I found out that he in turn had sold it. And the guy he sold it to, parted 
it out and sold it on the bay for more than twice the price. All my loving
care scattered to the winds of the bay.


----------



## cl222 (Aug 15, 2013)

WES PINCHOT said:


> Yes, i know the feeling! I had disassembled and completely rebuilt
> an all correct b607, including respoking with double butted and correct
> spokes and nipples. Carefully touched up chips and made a trophy winning
> bike. I sold it at ann arbor to a guy who was going to put it in  a collection.
> ...




Any bike I sell is one I have only the work of finding it and greasing it into. Its not worth selling a restored bike.


----------



## fatbike (Aug 16, 2013)

Lame but part of the game I guess... 


38 girls Imperial is a pretty cool bike. Its to bad Bob you were not able to gather it before it was parted. It would have looked great next to your boys original 38 Imperial


I don't think there was ever an option to purchase this one whole.
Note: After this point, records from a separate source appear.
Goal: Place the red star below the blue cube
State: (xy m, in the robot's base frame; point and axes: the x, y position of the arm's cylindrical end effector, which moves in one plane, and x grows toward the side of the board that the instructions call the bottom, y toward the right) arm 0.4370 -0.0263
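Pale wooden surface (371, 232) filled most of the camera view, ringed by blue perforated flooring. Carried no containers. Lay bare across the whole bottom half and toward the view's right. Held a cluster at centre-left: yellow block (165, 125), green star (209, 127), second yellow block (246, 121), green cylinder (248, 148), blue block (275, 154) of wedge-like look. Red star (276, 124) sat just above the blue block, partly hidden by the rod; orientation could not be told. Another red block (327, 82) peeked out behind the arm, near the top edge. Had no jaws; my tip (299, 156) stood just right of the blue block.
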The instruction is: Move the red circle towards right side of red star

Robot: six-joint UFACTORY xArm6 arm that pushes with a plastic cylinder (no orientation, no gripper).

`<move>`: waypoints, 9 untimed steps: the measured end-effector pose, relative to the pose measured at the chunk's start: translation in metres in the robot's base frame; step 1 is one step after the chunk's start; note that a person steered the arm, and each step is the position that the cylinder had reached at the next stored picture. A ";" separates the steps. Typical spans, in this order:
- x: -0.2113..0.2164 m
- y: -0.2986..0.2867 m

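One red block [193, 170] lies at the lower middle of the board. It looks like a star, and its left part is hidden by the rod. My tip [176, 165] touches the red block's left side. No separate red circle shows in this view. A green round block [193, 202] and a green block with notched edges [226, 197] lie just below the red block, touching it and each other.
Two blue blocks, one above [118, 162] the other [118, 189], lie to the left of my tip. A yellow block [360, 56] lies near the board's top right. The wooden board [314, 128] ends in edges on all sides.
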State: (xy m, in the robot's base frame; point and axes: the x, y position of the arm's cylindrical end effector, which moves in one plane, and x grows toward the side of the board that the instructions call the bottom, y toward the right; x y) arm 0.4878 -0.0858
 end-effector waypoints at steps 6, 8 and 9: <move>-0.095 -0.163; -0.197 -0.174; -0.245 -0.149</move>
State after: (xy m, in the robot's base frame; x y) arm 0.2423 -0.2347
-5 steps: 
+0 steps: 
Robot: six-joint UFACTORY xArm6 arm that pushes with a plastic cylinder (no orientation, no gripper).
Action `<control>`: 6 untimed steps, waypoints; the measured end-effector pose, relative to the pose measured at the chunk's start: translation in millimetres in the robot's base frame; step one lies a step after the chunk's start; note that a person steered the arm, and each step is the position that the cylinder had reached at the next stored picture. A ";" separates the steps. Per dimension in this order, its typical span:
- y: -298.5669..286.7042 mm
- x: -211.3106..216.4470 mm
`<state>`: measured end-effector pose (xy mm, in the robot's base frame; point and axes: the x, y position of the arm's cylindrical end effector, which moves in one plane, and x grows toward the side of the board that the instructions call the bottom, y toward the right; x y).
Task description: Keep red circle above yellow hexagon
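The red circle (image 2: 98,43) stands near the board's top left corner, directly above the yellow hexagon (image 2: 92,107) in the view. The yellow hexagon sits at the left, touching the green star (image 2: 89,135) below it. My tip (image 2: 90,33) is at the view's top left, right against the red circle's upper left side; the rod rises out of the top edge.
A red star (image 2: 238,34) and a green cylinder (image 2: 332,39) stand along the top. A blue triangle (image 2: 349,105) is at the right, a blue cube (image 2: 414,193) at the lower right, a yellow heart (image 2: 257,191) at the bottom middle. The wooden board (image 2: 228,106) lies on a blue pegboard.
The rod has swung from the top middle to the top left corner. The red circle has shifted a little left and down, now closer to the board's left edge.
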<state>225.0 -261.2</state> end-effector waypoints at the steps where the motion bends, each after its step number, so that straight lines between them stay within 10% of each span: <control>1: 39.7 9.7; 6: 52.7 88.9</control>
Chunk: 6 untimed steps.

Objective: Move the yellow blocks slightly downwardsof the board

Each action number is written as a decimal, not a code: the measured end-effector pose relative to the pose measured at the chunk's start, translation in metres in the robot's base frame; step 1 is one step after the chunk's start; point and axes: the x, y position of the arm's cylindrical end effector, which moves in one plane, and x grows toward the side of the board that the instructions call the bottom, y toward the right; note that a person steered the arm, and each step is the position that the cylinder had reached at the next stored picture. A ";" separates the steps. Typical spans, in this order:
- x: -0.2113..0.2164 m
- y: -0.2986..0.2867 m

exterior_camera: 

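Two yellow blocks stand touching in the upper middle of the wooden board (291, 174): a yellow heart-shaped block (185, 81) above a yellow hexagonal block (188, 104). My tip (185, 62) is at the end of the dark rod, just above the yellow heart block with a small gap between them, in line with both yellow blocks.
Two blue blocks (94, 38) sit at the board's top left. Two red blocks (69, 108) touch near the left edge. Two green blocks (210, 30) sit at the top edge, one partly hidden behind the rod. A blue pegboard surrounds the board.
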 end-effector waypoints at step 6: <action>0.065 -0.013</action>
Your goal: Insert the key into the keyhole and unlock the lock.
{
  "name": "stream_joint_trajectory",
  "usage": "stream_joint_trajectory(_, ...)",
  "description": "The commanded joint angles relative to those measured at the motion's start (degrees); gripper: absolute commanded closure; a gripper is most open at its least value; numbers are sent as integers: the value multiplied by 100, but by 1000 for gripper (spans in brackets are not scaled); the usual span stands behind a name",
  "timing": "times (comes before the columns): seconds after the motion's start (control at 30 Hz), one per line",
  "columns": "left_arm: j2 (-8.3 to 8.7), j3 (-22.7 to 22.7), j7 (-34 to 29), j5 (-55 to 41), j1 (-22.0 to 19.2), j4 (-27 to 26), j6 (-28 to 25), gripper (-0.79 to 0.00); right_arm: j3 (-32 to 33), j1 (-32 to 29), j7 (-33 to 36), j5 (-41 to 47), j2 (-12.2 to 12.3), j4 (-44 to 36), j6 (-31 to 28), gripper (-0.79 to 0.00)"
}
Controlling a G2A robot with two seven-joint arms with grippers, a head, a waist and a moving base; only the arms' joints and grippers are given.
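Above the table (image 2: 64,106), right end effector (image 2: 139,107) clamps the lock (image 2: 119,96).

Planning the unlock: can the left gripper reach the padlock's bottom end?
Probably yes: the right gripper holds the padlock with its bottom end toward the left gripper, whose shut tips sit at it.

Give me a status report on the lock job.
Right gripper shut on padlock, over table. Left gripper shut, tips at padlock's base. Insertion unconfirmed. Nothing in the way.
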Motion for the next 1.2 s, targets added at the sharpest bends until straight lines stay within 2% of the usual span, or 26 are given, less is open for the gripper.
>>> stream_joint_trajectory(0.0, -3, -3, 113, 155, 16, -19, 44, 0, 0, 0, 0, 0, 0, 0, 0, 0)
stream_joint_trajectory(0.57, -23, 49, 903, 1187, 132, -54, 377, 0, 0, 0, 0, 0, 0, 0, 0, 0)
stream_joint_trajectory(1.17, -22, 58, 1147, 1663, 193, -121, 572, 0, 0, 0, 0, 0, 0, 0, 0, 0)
But anyhow I hope it will make a few new additional Imperial out there in the hobby.


----------



## babyjesus (Aug 18, 2013)

*rack*

Most expensive rack ever.

It's rare though.  Never seen another for sale.


----------



## scrubbinrims (Aug 18, 2013)

What a SOB...even parted out the horn from the tank and I am shaking my head somebody paid 71 bucks for it.
I won the badge early on and had designs on winning the painted parts, but had a second thought, unwilling to contribute another nickel to this seller from his email responses and listing design.
Chris


----------



## babyjesus (Aug 18, 2013)

scrubbinrims said:


> What a SOB...even parted out the horn from the tank and I am shaking my head somebody paid 71 bucks for it.
> I won the badge early on and had designs on winning the painted parts, but had a second thought, unwilling to contribute another nickel to this seller from his email responses and listing design.
> Chris




I totally get that.  I think they automated the listings too because when I asked about the rack they gave me a date and time it would be listed. Weird. The rack was the only impossible to get anywhere on earth part on that bike as far as I kknow. I have one on my ladies Imperial but I have never seen one for sale as a serparate part - ever - in my life.


----------



## dougfisk (Aug 18, 2013)

A real sad ending...  I would have paid above market value for this intact... don't know what he cleared after adding it all up.    It won't end until we quit buying parts to cobble together "restorations"...


----------



## babyjesus (Aug 18, 2013)

dougfisk said:


> A real sad ending...  I would have paid above market value for this intact... don't know what he cleared after adding it all up.    It won't end until we quit buying parts to cobble together "restorations"...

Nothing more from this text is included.